As a prefatory matter, because the instant claims have not been
resolved, we must address whether this Court has jurisdiction to entertain
Appellants’ appeal from an order granting a writ of seizure. In Jerry Davis,
Inc. v. NuFab Corp., 677 A.2d 1256 (Pa. Super. 1996), the plaintiff moved
for a writ of seizure pursuant to a replevin action; the trial court denied the
motion and ordered the plaintiff and NuFab Corp. to pay a third party. Id.
at 1257. Both parties appealed from the trial court’s order, and the Superior
Court examined whether it had appellate jurisdiction:
[W]e must ascertain whether the trial court’s order is
nonetheless appealable under [Pa.R.A.P.] 311. . . .

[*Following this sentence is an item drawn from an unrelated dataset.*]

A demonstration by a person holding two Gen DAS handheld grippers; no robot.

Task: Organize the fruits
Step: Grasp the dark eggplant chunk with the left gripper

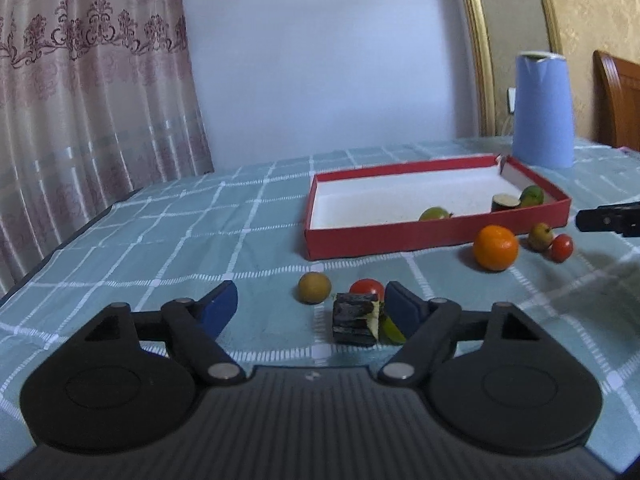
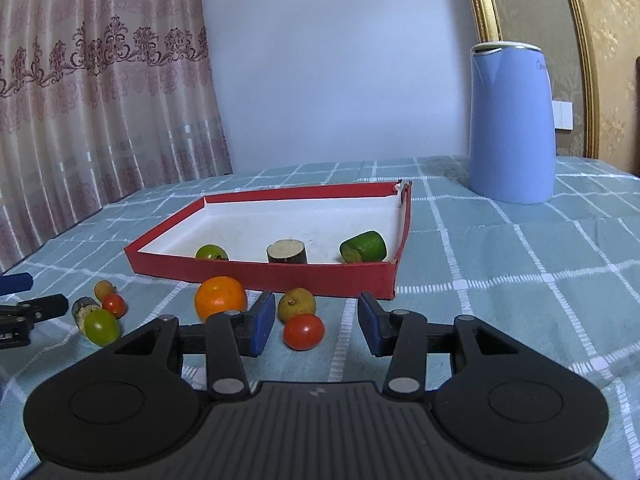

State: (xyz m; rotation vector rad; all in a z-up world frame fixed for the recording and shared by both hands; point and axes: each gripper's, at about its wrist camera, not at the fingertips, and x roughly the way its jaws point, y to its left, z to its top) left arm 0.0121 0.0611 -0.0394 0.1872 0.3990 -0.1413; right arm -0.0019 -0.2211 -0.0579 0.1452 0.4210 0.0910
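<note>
Checked teal cloth is covering the desk [image 1: 160,240], where a red box [image 2: 256,272] is sitting with three pieces already lying inside, probably as the collecting place. Loose fruit is waiting outside its near wall. The left claw [image 1: 308,312] is hanging released around a dark cut chunk [image 1: 356,320], its pads not pressing. The right claw [image 2: 316,326] is also standing unclenched, framing a red tomato [image 2: 304,331] beside an orange [image 2: 221,297], seemingly lining up a pick.
</note>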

Proper interpretation of Rule 311 must necessarily
begin with a review of appellate jurisdiction as conferred
by the General Assembly. While the General Assembly has
provided a virtually unfettered right to appeal final orders,
the right to appeal interlocutory orders has been narrowly
circumscribed. Interlocutory appeals are thus available
either by permission or as of right. With regard to the
latter category, interlocutory appeals as of right exist for
those limited classes of orders in which permission to
appeal would be regularly permitted. Such orders are to
be specified by general rule. Pursuant to this legislative
directive, the Supreme Court has identified the classes of
interlocutory orders which are appealable as of right; these
orders are delineated in [Pa.R.A.P. 311(a)-(f), 313].
Orders involving attachments, receiverships,
custodianships or other similar matters affecting the
possession or control of property, are among the classes of
interlocutory orders which are appealable as of right.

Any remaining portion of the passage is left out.